EXERCISE –
The answer consists only of the lines from the beginning of the listing below to the line holding "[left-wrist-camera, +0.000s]", inclusive, with every picture removed.

#### GIVEN INFORMATION ####

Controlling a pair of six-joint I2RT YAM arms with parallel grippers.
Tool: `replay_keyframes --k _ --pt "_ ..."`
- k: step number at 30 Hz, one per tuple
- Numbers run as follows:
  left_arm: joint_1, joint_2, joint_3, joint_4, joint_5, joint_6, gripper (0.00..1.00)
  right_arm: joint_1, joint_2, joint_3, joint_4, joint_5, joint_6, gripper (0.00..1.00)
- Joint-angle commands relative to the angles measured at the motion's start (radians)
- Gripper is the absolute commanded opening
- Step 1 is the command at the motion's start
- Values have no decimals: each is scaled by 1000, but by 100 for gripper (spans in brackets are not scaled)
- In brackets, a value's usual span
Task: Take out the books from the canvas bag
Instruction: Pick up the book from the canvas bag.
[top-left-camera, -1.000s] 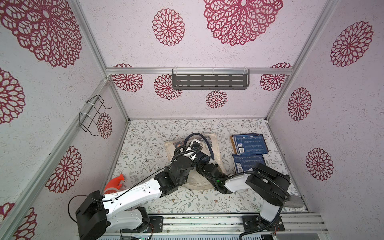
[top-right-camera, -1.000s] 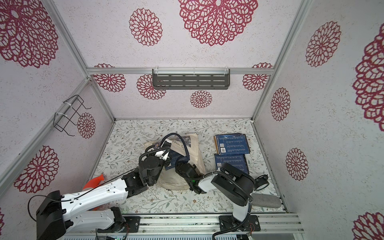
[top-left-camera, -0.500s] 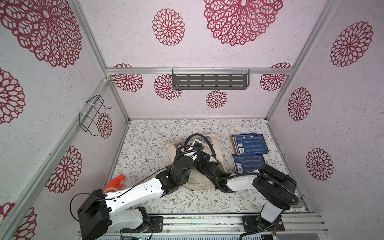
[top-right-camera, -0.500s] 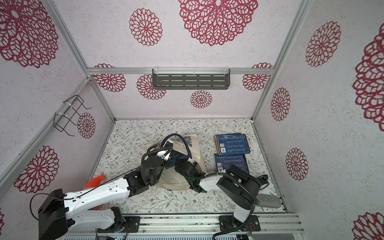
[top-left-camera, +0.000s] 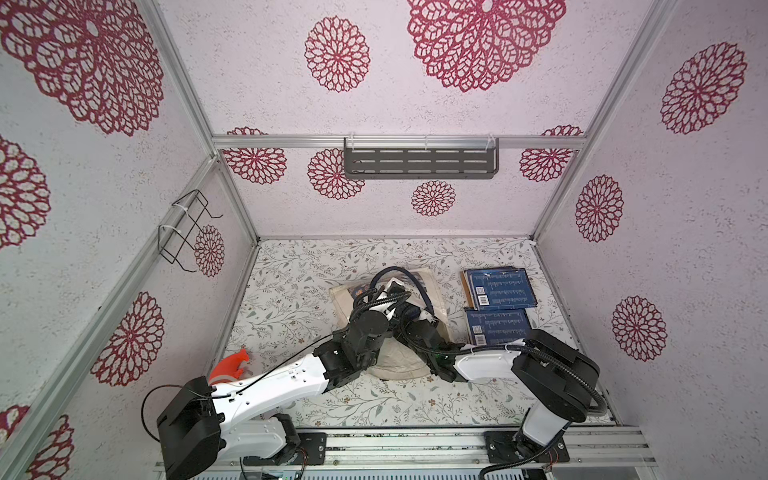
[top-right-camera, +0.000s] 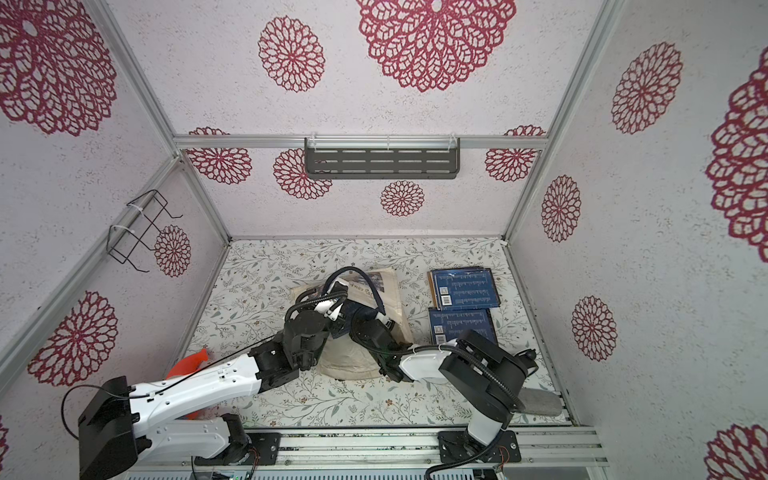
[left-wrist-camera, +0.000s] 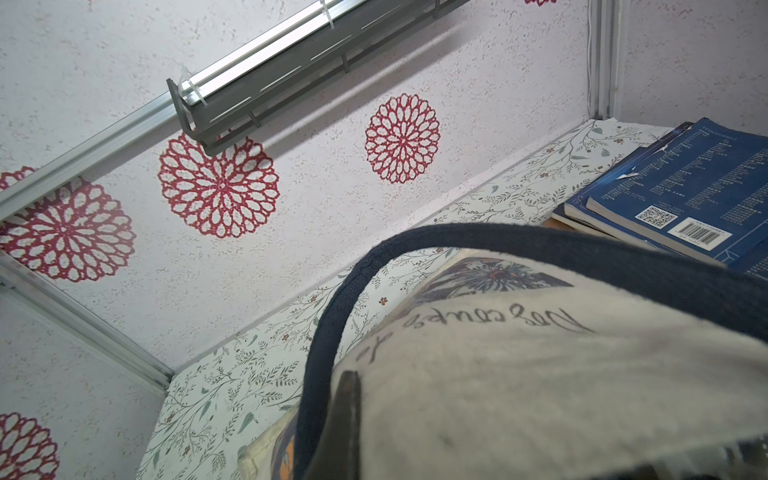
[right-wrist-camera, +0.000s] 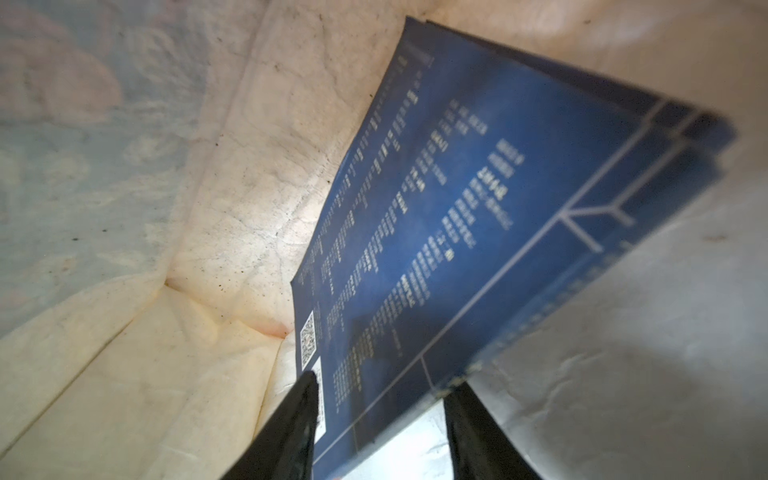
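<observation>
The cream canvas bag (top-left-camera: 399, 361) lies mid-table, seen in both top views. My left gripper (top-left-camera: 392, 291) is shut on the bag's upper edge and holds it lifted. In the left wrist view one dark finger (left-wrist-camera: 345, 415) presses on the cream cloth (left-wrist-camera: 540, 395) beside the navy handle (left-wrist-camera: 328, 332). My right gripper (right-wrist-camera: 380, 386) is inside the bag, open, with the near corner of a dark blue book (right-wrist-camera: 457, 208) between its fingers. Other blue books (top-left-camera: 498, 286) (top-left-camera: 496, 326) lie on the table to the right of the bag.
An orange-red object (top-left-camera: 232, 363) sits by the left wall near my left arm. A wire basket (top-left-camera: 187, 232) hangs on the left wall and a grey shelf (top-left-camera: 419, 162) on the back wall. A grey object (top-right-camera: 536, 401) lies at the front right.
My right gripper has pushed deeper into the bag and its jaws have widened. The left gripper has shifted slightly toward the back, still holding the bag's edge.
</observation>
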Motion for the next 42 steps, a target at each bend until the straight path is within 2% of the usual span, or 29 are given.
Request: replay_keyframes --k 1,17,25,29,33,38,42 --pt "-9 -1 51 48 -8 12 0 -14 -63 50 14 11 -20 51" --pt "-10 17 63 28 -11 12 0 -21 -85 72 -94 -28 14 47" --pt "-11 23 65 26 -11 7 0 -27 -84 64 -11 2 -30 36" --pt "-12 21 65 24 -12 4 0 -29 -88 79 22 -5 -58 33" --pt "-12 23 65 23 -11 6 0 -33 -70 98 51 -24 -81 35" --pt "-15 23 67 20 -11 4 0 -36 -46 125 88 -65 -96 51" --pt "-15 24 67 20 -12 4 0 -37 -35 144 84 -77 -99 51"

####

RESPONSE TO THIS EXERCISE –
Controlling a pair of six-joint I2RT YAM arms with parallel grippers.
Tool: `replay_keyframes --k _ --pt "_ ..."`
- k: step number at 30 Hz, one per tuple
- Numbers run as follows:
  left_arm: joint_1, joint_2, joint_3, joint_4, joint_5, joint_6, gripper (0.00..1.00)
  right_arm: joint_1, joint_2, joint_3, joint_4, joint_5, joint_6, gripper (0.00..1.00)
- Joint-angle commands relative to the angles measured at the motion's start (radians)
- Gripper is the absolute commanded opening
- Step 1 is the command at the motion's start
- Values have no decimals: each is scaled by 1000, but by 100 for gripper (spans in brackets are not scaled)
- In brackets, a value's usual span
Task: Take out the books from the canvas bag
Instruction: Pick up the book from the canvas bag.
[top-left-camera, -1.000s] 
[top-right-camera, -1.000s] 
[top-left-camera, -0.500s] 
[top-right-camera, -0.500s] 
[top-left-camera, +0.000s] 
[top-right-camera, +0.000s] 
[left-wrist-camera, +0.000s] 

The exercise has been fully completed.